Google has factored location into search results for awhile without explicitly telling the user that the company knows their whereabouts. It recently launched ‘Nearby’ search in February, returning results from local venues overlaid on top of a map.

Other companies also use your IP address to send you location-specific content. Facebook has long served location-sensitive advertising on its website while Twitter recently launched a feature letting users geotag where they are directly from the site. [emphasis mine]

Facebook's stolen a march on Google in the social realm (everywhere but Orkut-crazed Brazil; go figure).  Twitter's done the same to Google on the real-time front.  Now, Groupon's pay-only-for-real-sales-and-then-only-if-the-volumes-justify-the-discount threatens the down-market end of Google's pay-per-click business with a better mousetrap, from the small biz perspective.  (BTW, that's why Groupon's worth $6 billion all of a sudden.)  All of these have increasingly (and in Groupon's case, dominantly) local angles  where the value to both advertiser and publisher (Facebook / Twitter / Groupon) are presumably highest.

Ergo, Google gets more local.  But that's just playing defense, and Eric, Sergey, Larry, and Marissa are too smart (and, with $33 billion in cash on hand, too rich) to do just that.

Enter Android.  Hmm.  Just passed Apple's iOS and now is running the table in the mobile operating system market share game.  Why wouldn't I tune my search engine to emphasize local search results, if more and more of the searches are coming from mobile devices, and especially ones running my OS?  Yes, it's an open system, but surely dominating it at multiple layers means I can squeeze out more "rent", as the economists say?

The transcript of Google's Q3 earnings call is worth a read.

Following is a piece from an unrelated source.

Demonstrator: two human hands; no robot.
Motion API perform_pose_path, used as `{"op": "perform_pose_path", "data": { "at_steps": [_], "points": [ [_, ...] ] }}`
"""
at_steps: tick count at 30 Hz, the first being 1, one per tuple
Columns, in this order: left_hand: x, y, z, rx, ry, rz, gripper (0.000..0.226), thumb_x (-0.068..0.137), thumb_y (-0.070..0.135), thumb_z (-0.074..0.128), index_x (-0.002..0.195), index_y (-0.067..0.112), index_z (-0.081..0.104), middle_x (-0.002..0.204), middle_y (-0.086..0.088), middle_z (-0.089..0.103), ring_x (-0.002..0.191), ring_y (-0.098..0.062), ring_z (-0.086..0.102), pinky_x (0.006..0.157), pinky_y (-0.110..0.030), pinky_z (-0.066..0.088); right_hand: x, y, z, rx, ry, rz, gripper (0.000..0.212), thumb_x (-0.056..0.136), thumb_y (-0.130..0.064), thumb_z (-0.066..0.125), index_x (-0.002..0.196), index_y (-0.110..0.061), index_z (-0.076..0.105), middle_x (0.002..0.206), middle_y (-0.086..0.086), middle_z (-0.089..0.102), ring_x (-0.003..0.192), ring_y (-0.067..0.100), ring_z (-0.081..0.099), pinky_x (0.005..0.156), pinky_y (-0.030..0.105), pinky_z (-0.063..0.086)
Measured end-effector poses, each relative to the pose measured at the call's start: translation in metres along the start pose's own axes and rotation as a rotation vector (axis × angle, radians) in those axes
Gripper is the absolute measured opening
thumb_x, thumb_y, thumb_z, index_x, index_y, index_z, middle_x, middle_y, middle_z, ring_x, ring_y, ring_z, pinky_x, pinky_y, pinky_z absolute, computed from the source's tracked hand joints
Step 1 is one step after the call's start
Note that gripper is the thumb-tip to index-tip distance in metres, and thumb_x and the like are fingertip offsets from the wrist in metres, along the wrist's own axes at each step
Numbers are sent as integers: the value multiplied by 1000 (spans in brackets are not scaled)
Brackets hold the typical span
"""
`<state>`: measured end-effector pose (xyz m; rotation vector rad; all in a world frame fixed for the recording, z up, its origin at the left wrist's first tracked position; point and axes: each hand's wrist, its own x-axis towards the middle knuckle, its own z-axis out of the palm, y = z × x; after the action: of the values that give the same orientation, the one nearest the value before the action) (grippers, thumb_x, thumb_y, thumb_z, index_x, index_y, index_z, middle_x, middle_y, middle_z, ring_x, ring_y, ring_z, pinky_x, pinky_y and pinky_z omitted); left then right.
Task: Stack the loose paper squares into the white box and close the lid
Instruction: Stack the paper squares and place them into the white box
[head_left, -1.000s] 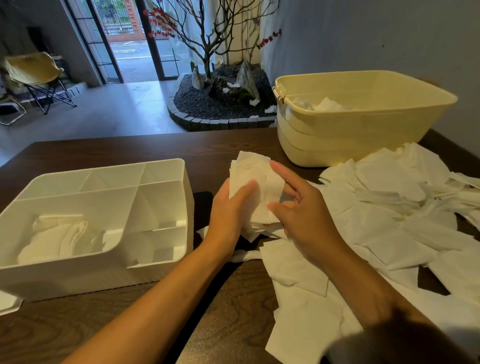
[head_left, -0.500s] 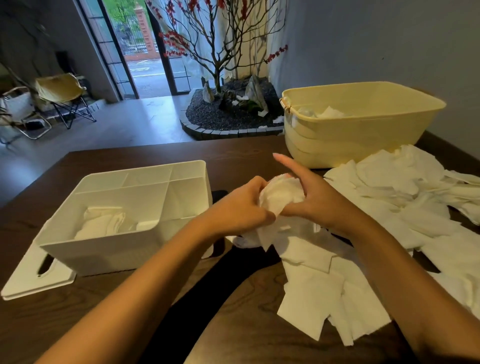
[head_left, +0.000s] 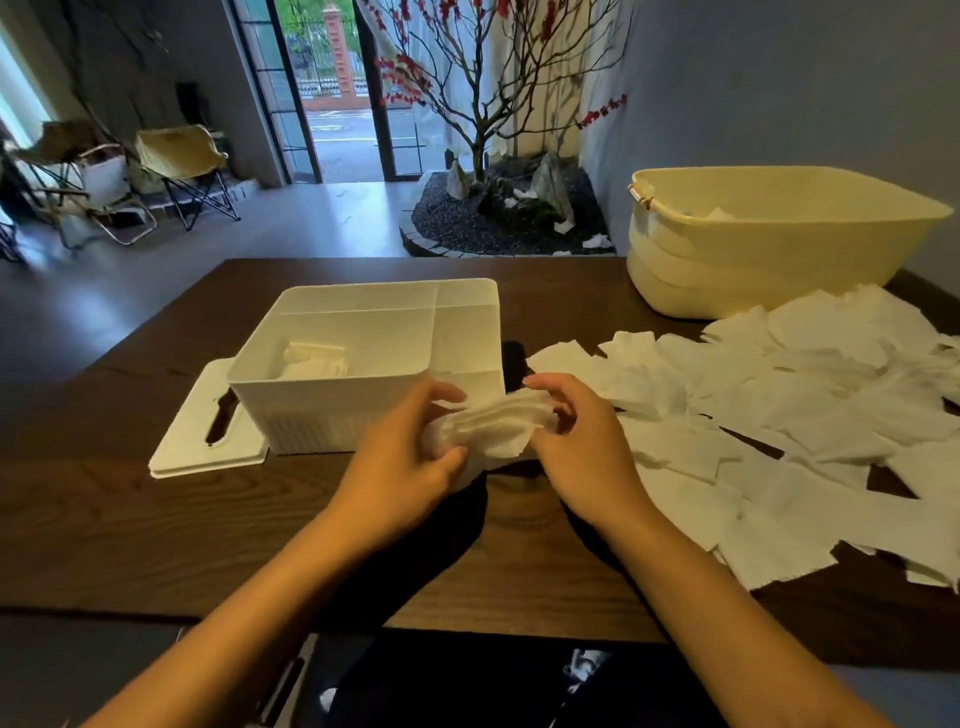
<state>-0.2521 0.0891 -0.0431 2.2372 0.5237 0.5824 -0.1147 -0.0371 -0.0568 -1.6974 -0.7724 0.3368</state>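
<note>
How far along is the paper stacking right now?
Early. A few squares already lie in the white box. Both hands, left hand and right hand, grip a bunched stack. Many loose squares remain on the table; the lid lies beside the box.

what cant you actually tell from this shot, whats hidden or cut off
Head view only:
- How many squares are in the bundle: the left hand and right hand cover its ends.
- How full the white box is: its near wall hides most of the paper inside.
- The lid: partly under the box.
- Contents of the yellow tub: its rim hides them.
- The loose paper squares: cut off by the right edge.
</note>
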Motion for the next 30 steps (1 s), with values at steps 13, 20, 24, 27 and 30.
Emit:
{"op": "perform_pose_path", "data": {
  "at_steps": [13,20,24,27,30],
  "points": [
    [-11,-5,24,-614,252,-198,27,93,-3,55,107,20,56,108,-10,65,98,-27,67,73,-30,59,-19,-13,43,205,74,115,55,87,8,51,128,-29,52,118,-6,58,107,13,59,88,35,59],
    [-8,-9,26,-616,357,-284,34,82,-8,55,99,22,56,104,-8,63,101,-29,64,86,-48,59,-19,-14,38,219,97,151,51,86,9,49,120,-29,54,117,-2,60,106,17,61,71,22,58],
    [-9,0,28,-691,352,-263,37,84,-14,54,102,18,55,103,-7,64,93,-18,65,74,-26,59,-19,-21,42,263,39,126,56,85,14,51,124,-26,52,112,0,58,97,15,60,64,16,55],
    [-12,-2,27,-661,341,-269,30,86,-10,55,106,12,56,105,-8,66,95,-21,66,72,-25,58,-21,-19,43,229,59,145,53,85,14,50,122,-25,55,112,-1,59,99,13,60,68,17,55],
    [-10,0,24,-654,311,-253,31,86,-10,55,106,14,58,104,-12,65,93,-25,66,76,-36,58,-20,-23,41,267,58,142,50,86,14,49,118,-24,57,105,-2,59,95,13,60,65,15,55]
  ]
}}
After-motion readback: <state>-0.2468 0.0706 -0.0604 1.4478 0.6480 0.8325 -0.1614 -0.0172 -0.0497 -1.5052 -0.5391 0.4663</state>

Now, back to my little problem.  What could Google do that would still serve its objective of global domination through local search optimization, while satisfying my nerdy need for "de-localized" results?  The answer's already outlined above -- just let me type in "world", and recognize it for the pathetic niche plea that it is.  Most folks will never do this, and this blog's not a bully-enough pulpit to change that. Yet.

The bigger question, though, is how to do SEO in a world where it's all location, location, location, or as SEOmoz writes

"Is Every Query Local Now?" 

Location-based results raise political debates, such as "this candidate is great" showing up as the result in one location while "this candidate is evil" in another.  Location-based queries may increase this debate.  I need only type in a candidate's name and Instant will tell me what is the prevailing opinion in my area.  I may not know if that area is the size of a city block or the entire world, but if I am easily influenced then the effect of the popular opinion has taken one step closer (from search result to search query) to the root of thought.   The philosphers among you can debate whether or not the words change the very nature of ideas.

Heavy.

OK, never leave without a recommendation.  Here are two:

First, consider that for any given theme, some keywords might be more "local" than others.  Under the theme "Law", the keyword "law" will dredge up a bunch of local law firms.  But another keyword, say "legal theory", is less likely to have that effect (until discussing that topic in local indie coffee shops becomes popular, anyway).  So you might explore re-optimizing for these less-local alternatives.  (Here's an idea: some enterprising young SEO expert might build a web service that would, for any "richly local" keyword, suggest less-local alternatives from a crowd-sourced database compiled by angry folks like me.  Sort of a "de-localization thesaurus".  Then, eventually, sell it to a big ad agency holding company.)

Second, as location kudzu crawls its way up Google's search results, there's another phenomenon happening in parallel.  These days, for virtually any major topic, the Wikipedia entry for it sits at or near the top of Google's results.  So, if as with politics, now too search and SEO are local, and much harder therefore to play, why not shift your optimization efforts to the place that the odds-on top Google result will take you, if theme leadership is a strategic objective?

 

PS Google I still love you.  Especially because you know where I am.